= Items from a dataset =
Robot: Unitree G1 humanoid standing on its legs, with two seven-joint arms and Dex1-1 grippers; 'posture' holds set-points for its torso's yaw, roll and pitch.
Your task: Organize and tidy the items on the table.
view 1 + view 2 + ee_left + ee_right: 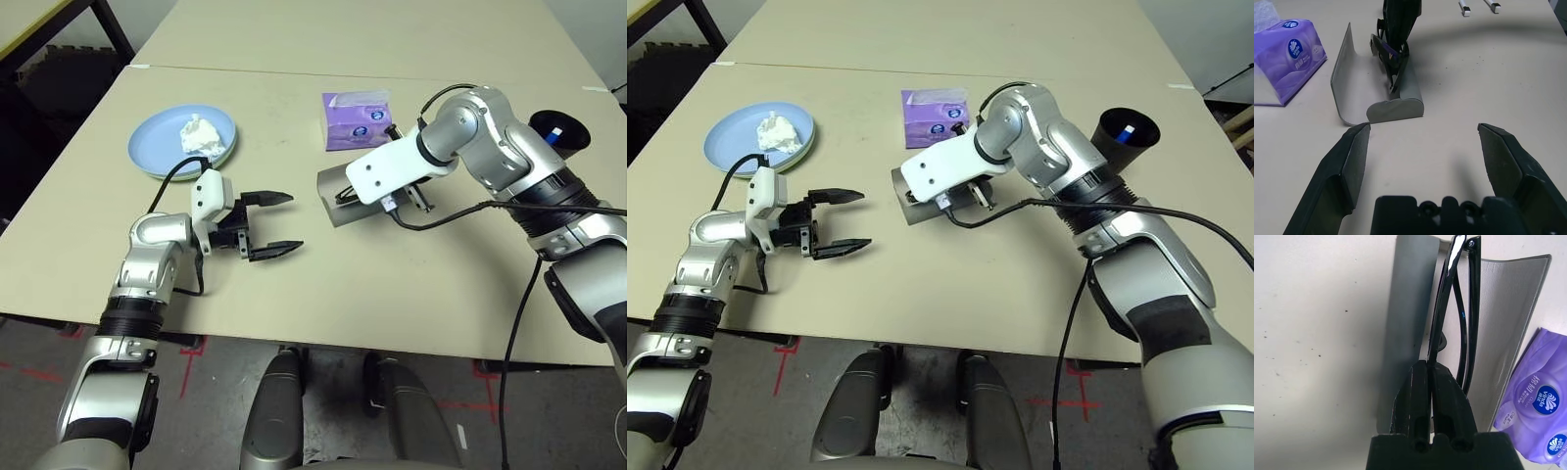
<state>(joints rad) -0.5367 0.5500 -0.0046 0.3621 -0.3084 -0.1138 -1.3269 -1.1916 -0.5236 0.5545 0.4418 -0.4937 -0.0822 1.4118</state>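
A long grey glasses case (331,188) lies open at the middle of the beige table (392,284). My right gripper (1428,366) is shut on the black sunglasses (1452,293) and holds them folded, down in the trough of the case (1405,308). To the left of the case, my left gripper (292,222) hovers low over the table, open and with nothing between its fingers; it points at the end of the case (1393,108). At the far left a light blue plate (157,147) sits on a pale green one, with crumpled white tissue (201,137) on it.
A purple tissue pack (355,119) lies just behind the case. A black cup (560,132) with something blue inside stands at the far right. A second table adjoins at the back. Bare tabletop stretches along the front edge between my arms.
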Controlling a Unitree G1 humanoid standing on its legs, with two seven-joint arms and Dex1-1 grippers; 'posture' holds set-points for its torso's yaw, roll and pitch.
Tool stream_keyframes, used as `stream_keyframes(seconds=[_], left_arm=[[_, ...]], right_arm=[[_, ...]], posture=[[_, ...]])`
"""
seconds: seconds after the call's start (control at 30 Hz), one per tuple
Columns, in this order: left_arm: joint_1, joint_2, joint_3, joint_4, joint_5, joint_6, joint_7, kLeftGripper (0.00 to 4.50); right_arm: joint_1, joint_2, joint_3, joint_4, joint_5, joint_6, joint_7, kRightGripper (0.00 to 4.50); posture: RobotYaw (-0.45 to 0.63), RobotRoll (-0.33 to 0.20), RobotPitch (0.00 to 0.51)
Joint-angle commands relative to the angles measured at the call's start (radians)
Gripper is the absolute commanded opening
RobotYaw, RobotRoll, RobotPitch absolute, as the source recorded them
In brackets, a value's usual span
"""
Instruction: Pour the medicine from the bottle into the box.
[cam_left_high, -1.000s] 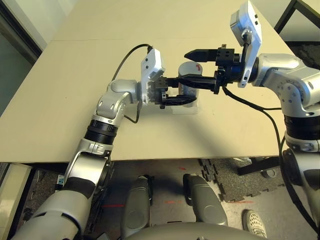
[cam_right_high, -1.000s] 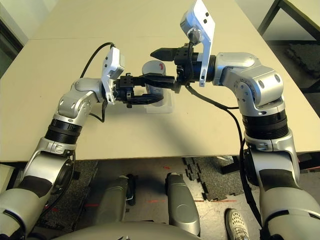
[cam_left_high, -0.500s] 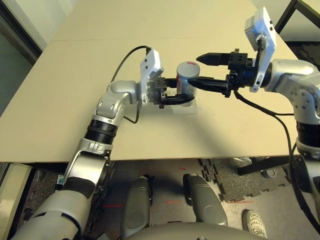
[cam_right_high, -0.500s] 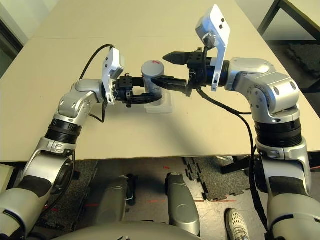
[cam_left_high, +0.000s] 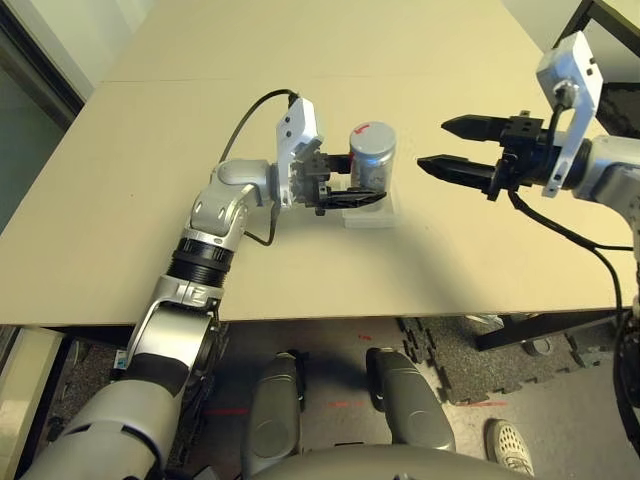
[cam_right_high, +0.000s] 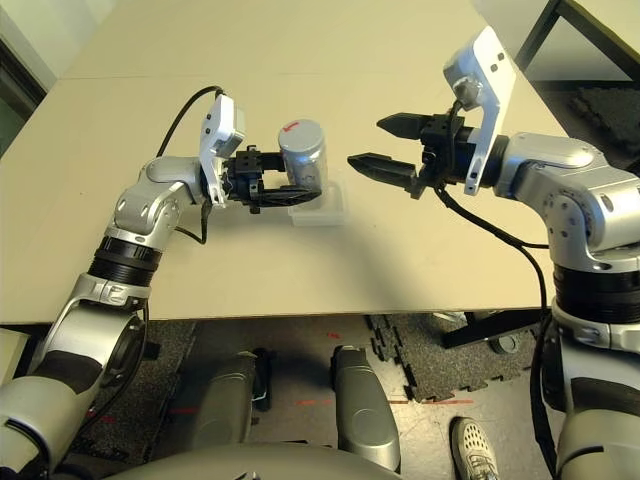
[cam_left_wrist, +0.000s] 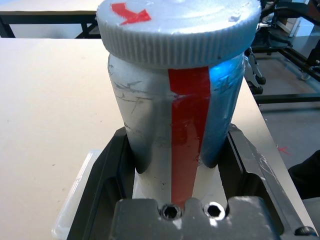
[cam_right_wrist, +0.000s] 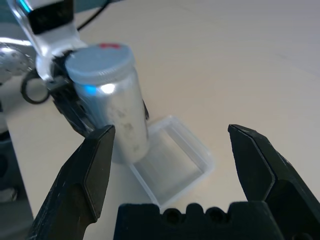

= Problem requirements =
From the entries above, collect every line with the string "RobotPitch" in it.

= Task answer =
Columns, in this order: left_arm: joint_1, joint_2, joint_3, joint_4, joint_5, joint_6, joint_7, kLeftGripper (0.00 to 4.50); right_arm: joint_1, joint_2, joint_3, joint_4, joint_5, joint_6, joint_7, kRightGripper (0.00 to 4.50); posture: RobotYaw (-0.45 to 0.63), RobotRoll (-0.33 to 0.20), RobotPitch (0.00 to 0.51)
RobotYaw, RobotRoll, RobotPitch absolute, as the source recorded them

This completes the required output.